Rossi veio, olhar triste, cabeça baixa. Amigo, chefe, o que tinha de mais parecido com a figura paterna em minha vida, apoiando-me quando era necessário, escutando-me, estando ali para valorizar os acertos e corrigir os erros. Parte de minha família, parte importante. Ele saberia o que dizer para me consolar, mas não podia. Dave, tomara que possamos regressar algum dia, quisera poder ter te contado.
Hotch foi o último. Jamais esquecerei isto. Sua expressão era indecifrável, tão sério, tão ausente e triste, que não era fácil adivinhar o que passava em sua cabeça. Detendo-se uns segundos mais ao depositar a flor, sabia a verdade e sabia que era injusto, olhando de soslaio para JJ e desejando que as coisas não fossem assim, estava longe, mas eu reconhecia sua expressão. Não chorava, ele nunca o fazia, não se descontrolava diante dos outros, queria apoiá-los, queria ser forte para o time. Não precisava ser, Hotch. Não te cabia resistir, porque sabia que estava destruído por dentro. Não te cabia ser o herói, ainda que eu quisesse que fosse você a me salvar. Aaron, como desejava que não renunciasse a me encontrar. Mas queria que estivesse a salvo e sei que pode entender isto. Mesmo que doa, sei que entende que daria o que fosse para te proteger e sei que faria o mesmo por mim. Perdão. Não queria me despedir assim. Não de você. Sinto, sinto muito. Te amei tanto. E que você saiba a verdade está bem e me dá alguma esperança, mas não nos serve. Adeus, Aaron.
No final os vi se despedindo e se afastando um a um. Cada um envolvido em tristeza. Decidir me afastar. Era hora de ir. Olhei um último momento para trás, Hotch seguia em pé, apesar de quase todos terem ido, Rossi se mantinha uns passos atrás dele. Quisera explicar-lhe, mas não sabia como, eram as regras.
Enquanto olhava Hotch me assaltaram tantos pensamentos. Sim, partiria e estaria a salvo, Doyle nunca me encontraria, não poderia me ferir. E de que isto me servia? De que servia a eles? Olho para Hotch. Não quis ir, jamais quis, mas não irá acontecer nada de mal a ele, vai estar a salvo. Pago o preço para isto, um preço alto, mas ele vai estar a salvo, como todos.

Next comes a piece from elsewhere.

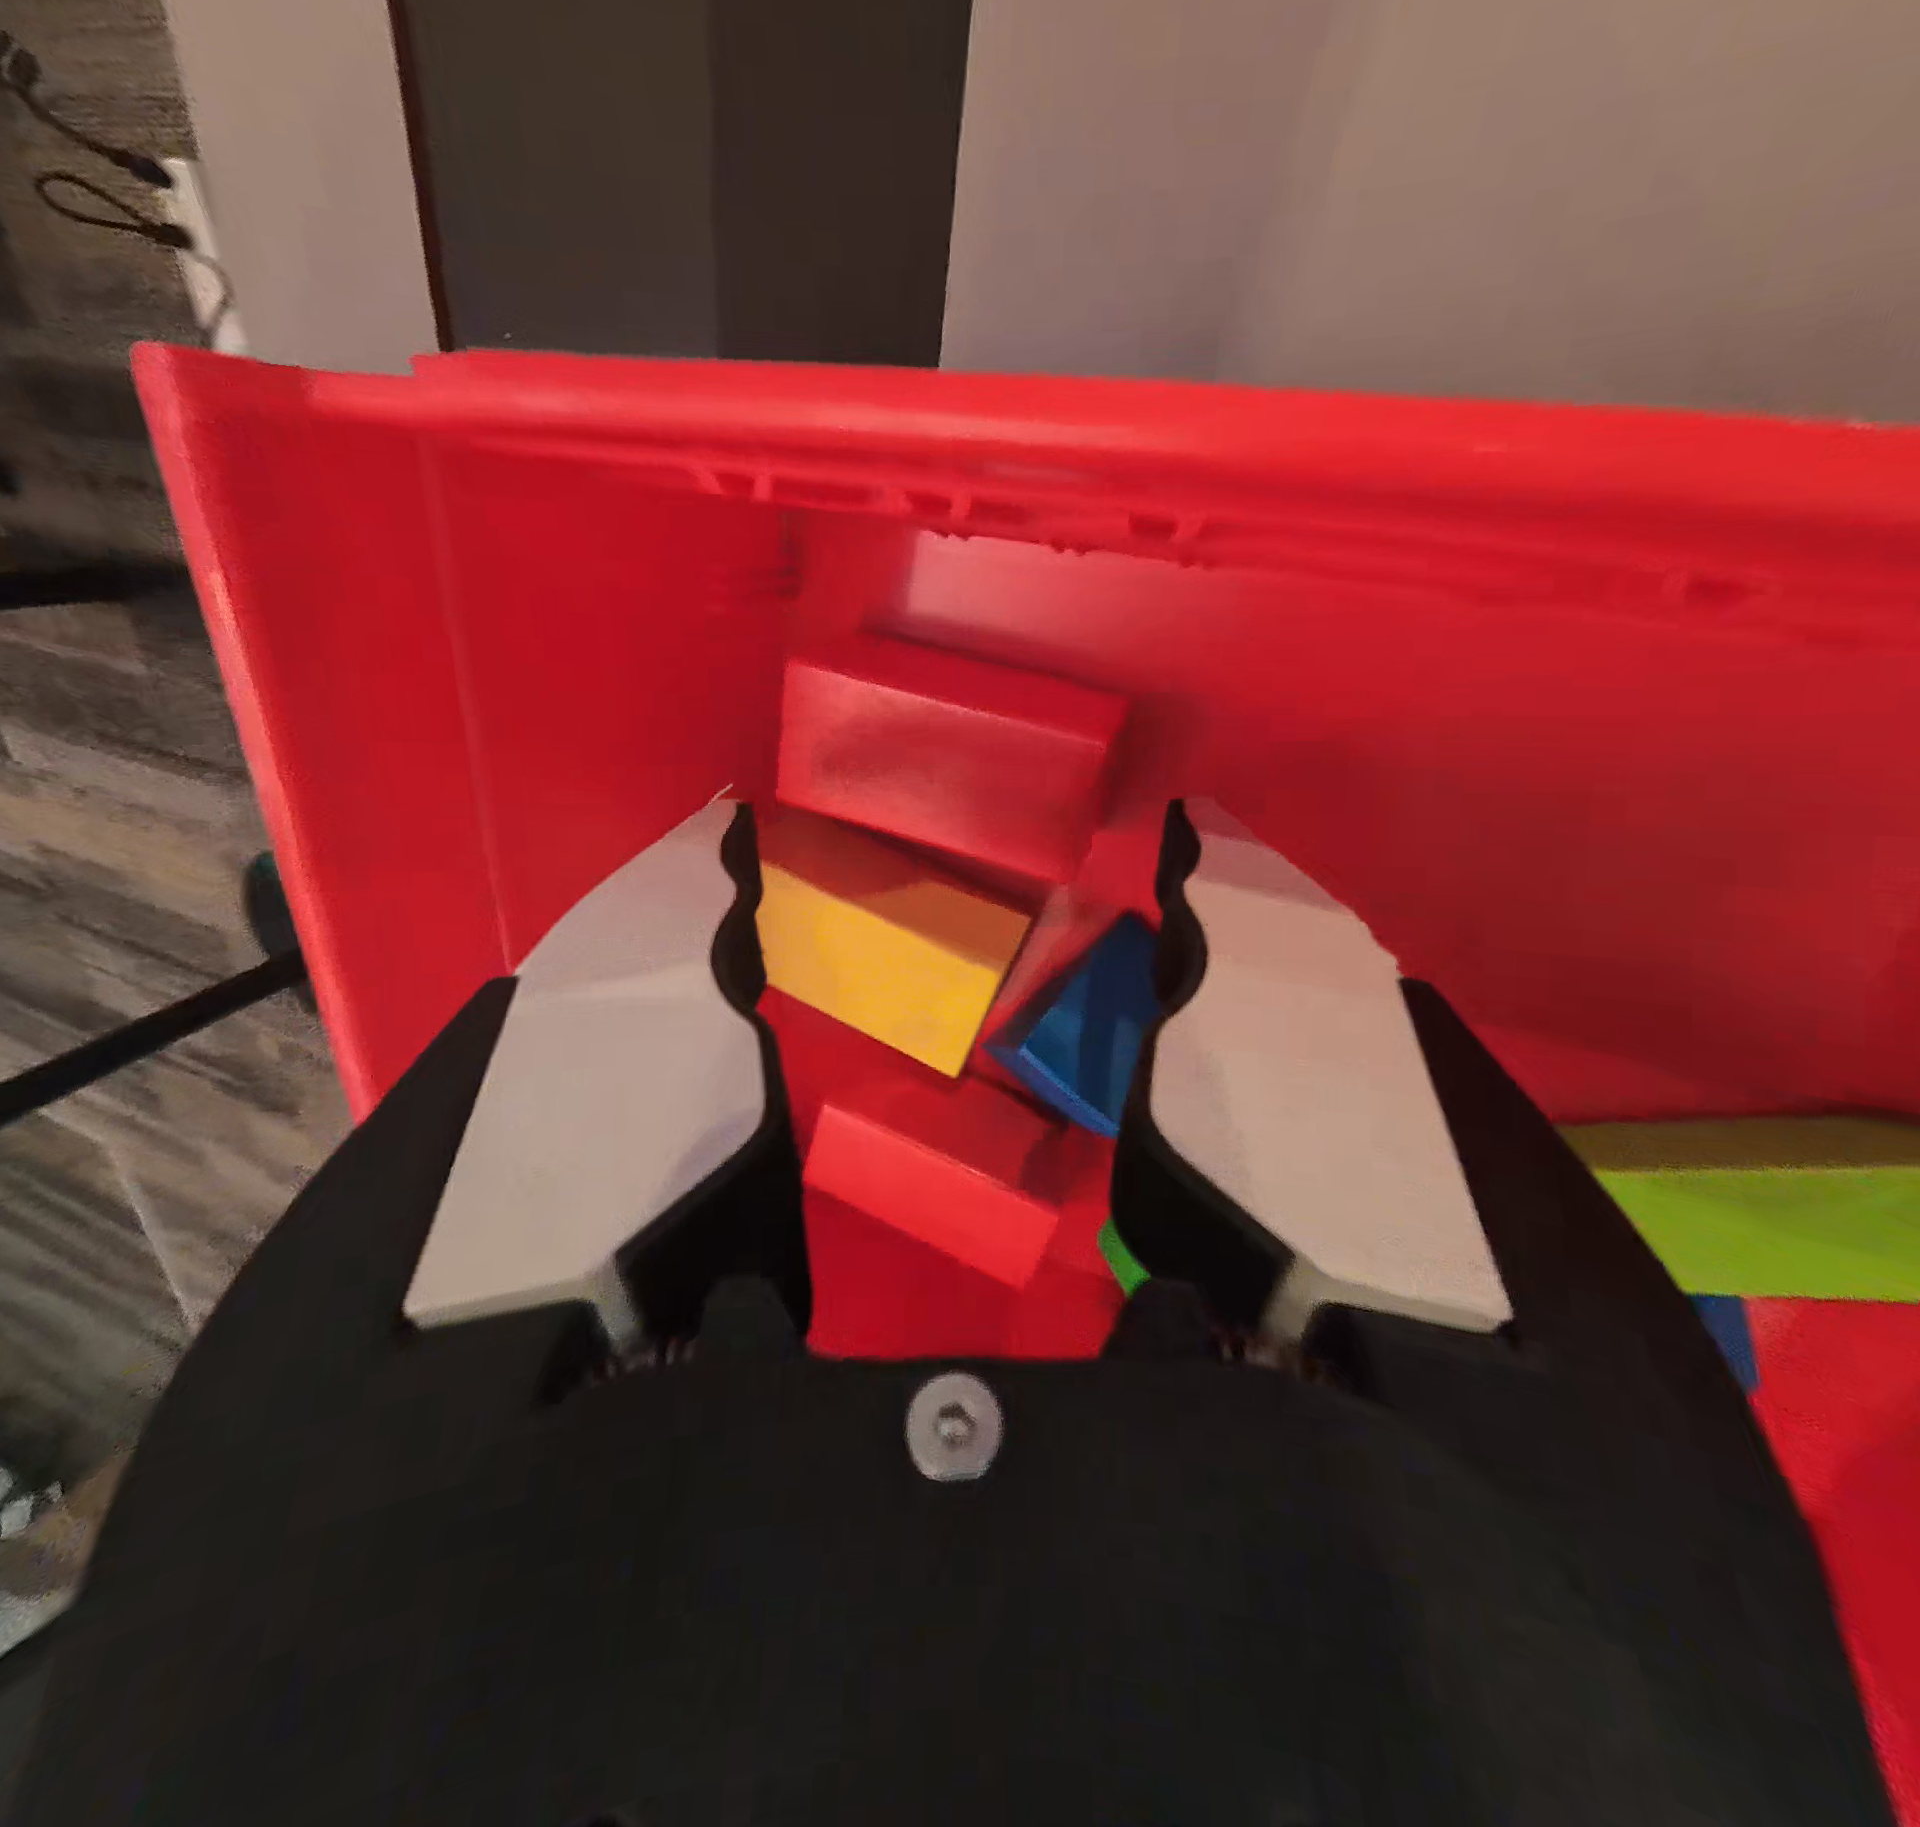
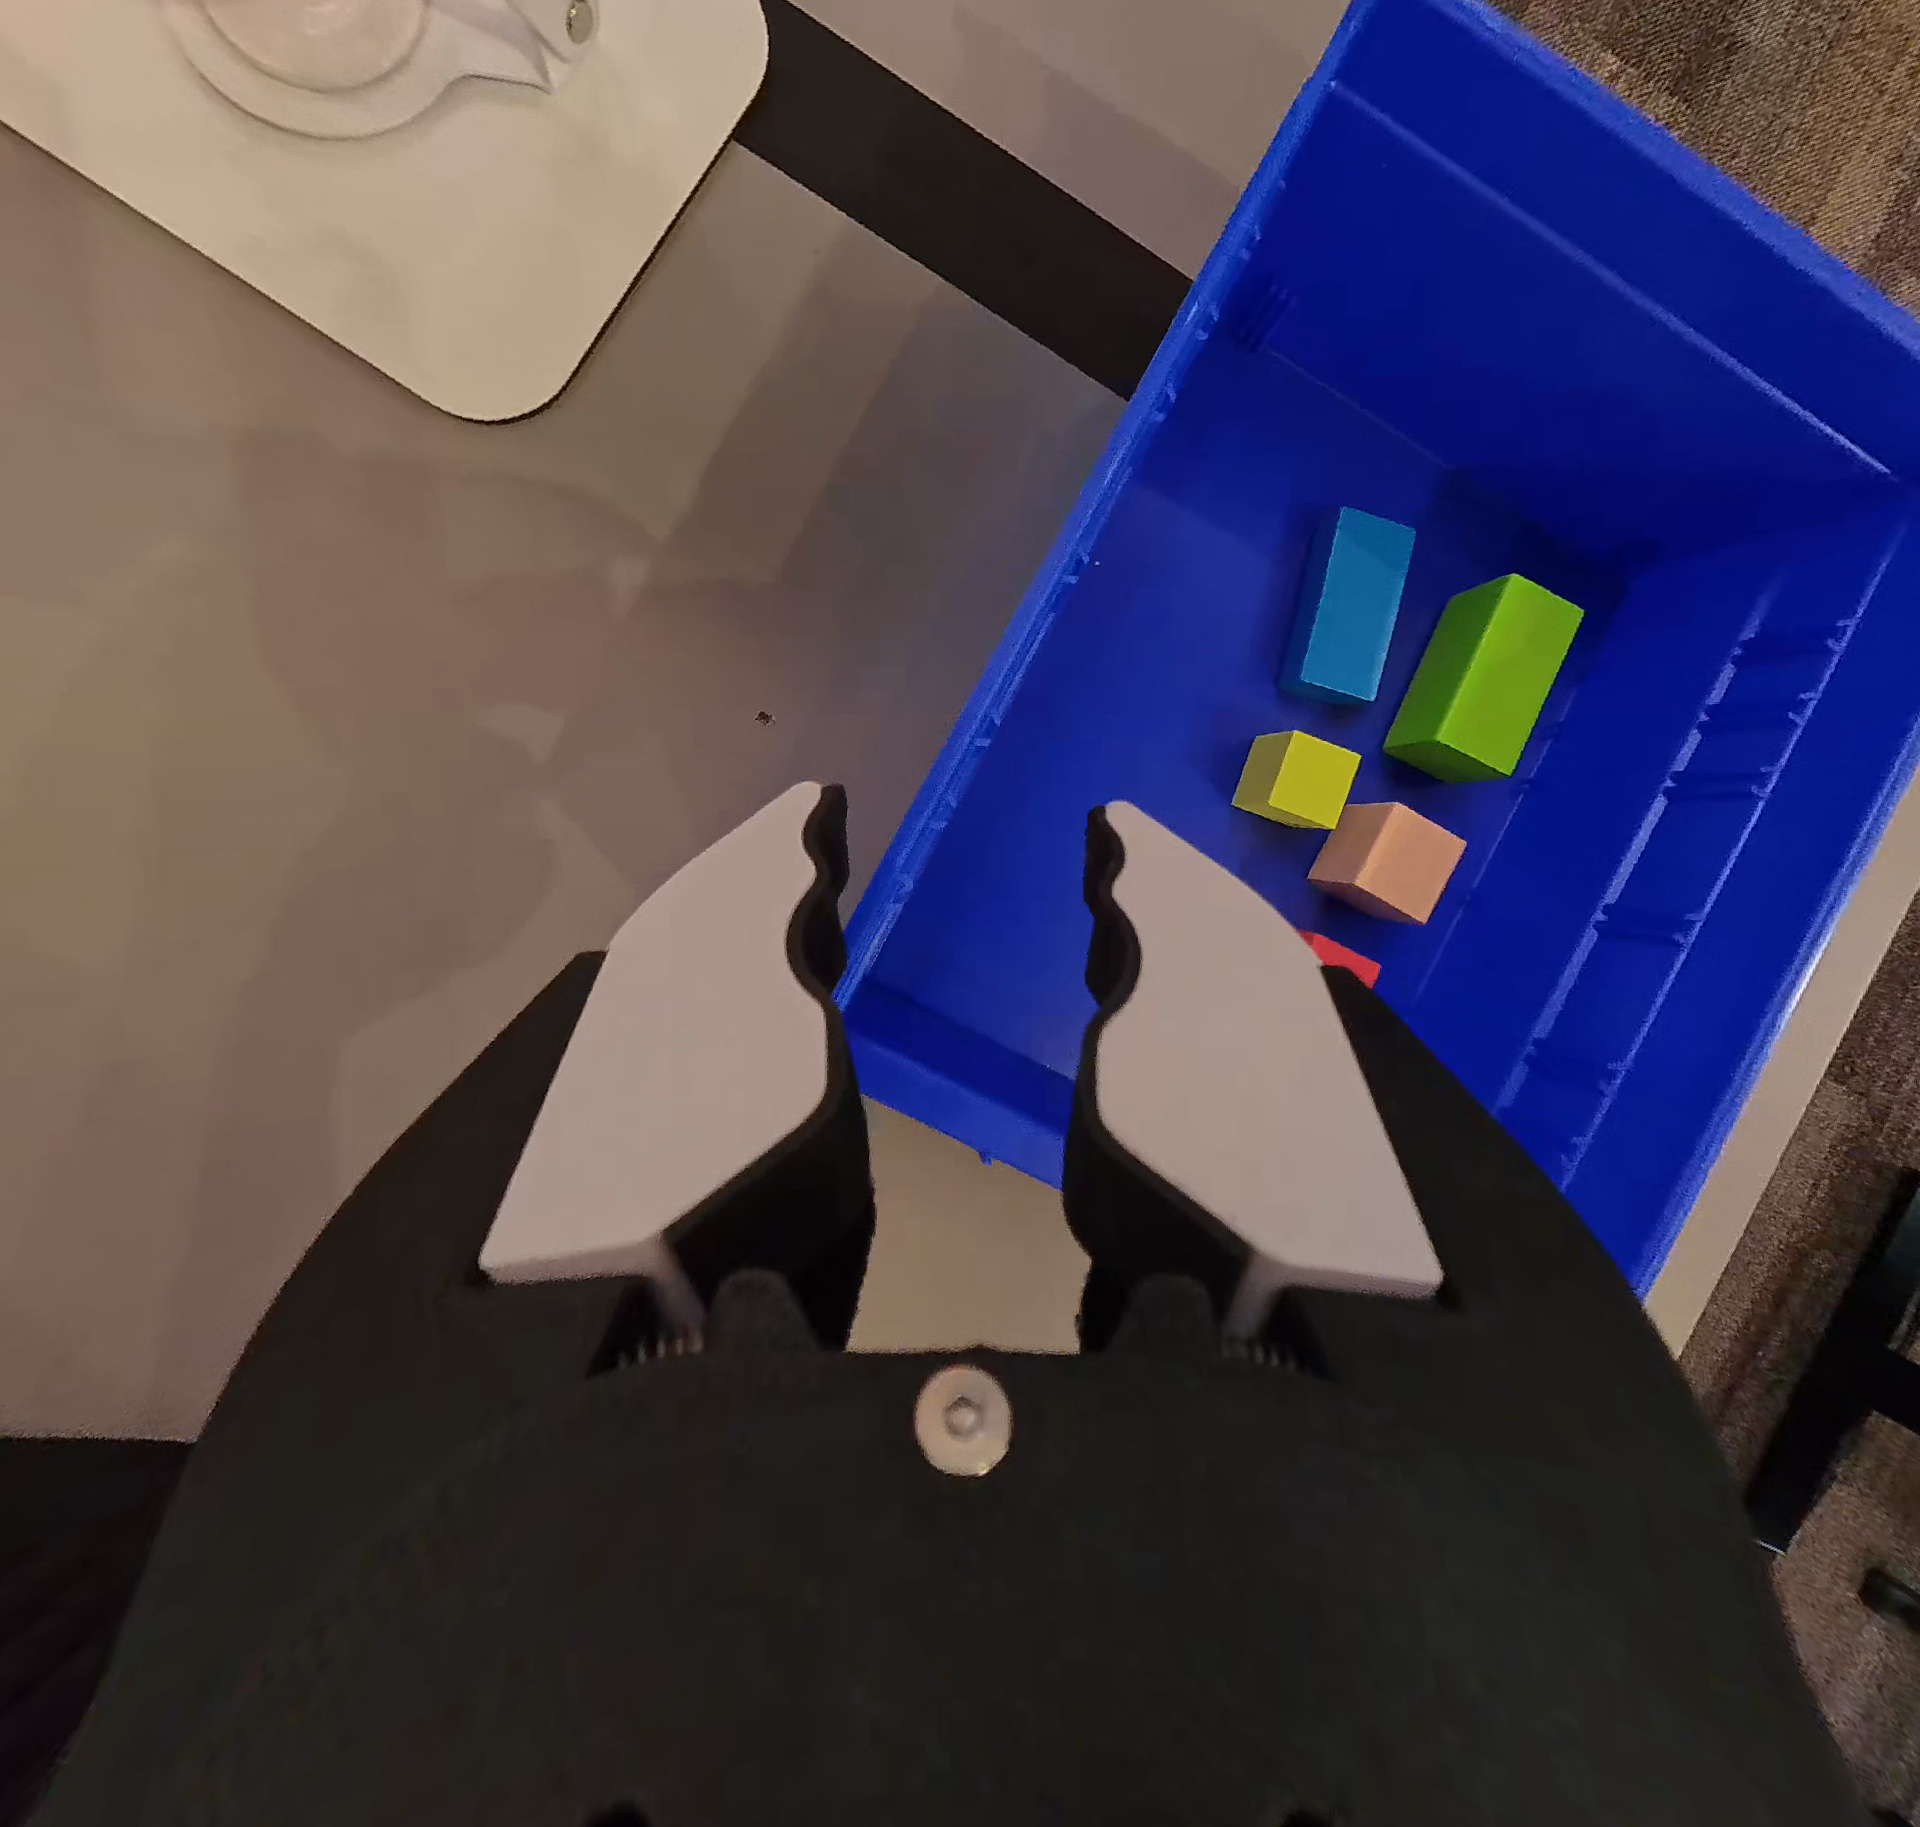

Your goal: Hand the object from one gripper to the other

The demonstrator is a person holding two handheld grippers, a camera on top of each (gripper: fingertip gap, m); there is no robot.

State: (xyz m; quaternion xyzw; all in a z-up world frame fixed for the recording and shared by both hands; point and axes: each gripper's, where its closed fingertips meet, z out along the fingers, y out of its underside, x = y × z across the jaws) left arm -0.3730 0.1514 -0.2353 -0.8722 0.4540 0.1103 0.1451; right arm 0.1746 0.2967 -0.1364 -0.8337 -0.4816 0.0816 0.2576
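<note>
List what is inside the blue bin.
The blue bin holds a light blue block, a green block, a yellow-green cube and a tan cube. A red piece peeks out, mostly covered by the right hand-held gripper.

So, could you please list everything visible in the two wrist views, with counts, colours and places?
Red bin: one, red, left wrist view, holding blocks.
Red blocks: two, red, in the red bin's corner, one far, one near.
Yellow block: one, yellow, between the red blocks.
Dark blue block: one, blue, tilted, right of the yellow one.
Green block: one, green, right edge of the red bin.
Blue bin: one, blue, on the table.
Blocks in blue bin: light blue, green, yellow-green, tan, and a red one mostly hidden.
White mat: one, far left of the table, clear cup on it.
Left gripper: fingers apart, gripping nothing.
Right gripper: fingers apart, empty.
</note>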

Surpreendo-me, durante um segundo ele levanta o olhar e fixa-o num ponto na minha direção. Em mim? Sabe que estou aqui? Sabe? Por favor, você sabe, tem que sabê-lo. Uma lagrima escapa de seus olhos e penso adivinhar um brevíssimo sorriso de alivio. Ele sabe. E isto é tudo, num segundo, num mísero segundo, uma minúscula fração de tempo, durante o qual acredito que me olha e eu te olho. E quem sabe se algum dia isto voltará a se repetir, mas por um segundo nos pertencemos uma última vez. Aaron Hotchner e Emily Prentiss. E isto é tudo que preciso. Ele dá a volta e caminha com Dave, por dentro vão chorando, os conheço. E agora preciso partir.
É estranho ter que ir agora, porque estive em meu funeral, e ainda não estou morta. Ou estou?
Sei que não, ainda que Emily Prentiss esteja, assim como Lauren Reynols. Afasto-me, preparando-me para outra vida, sabendo que talvez se passem anos antes de recuperar tudo isto. A única coisa que queria era me despedir.
Tudo que queria dizer era que sinto muito e que os amo tanto!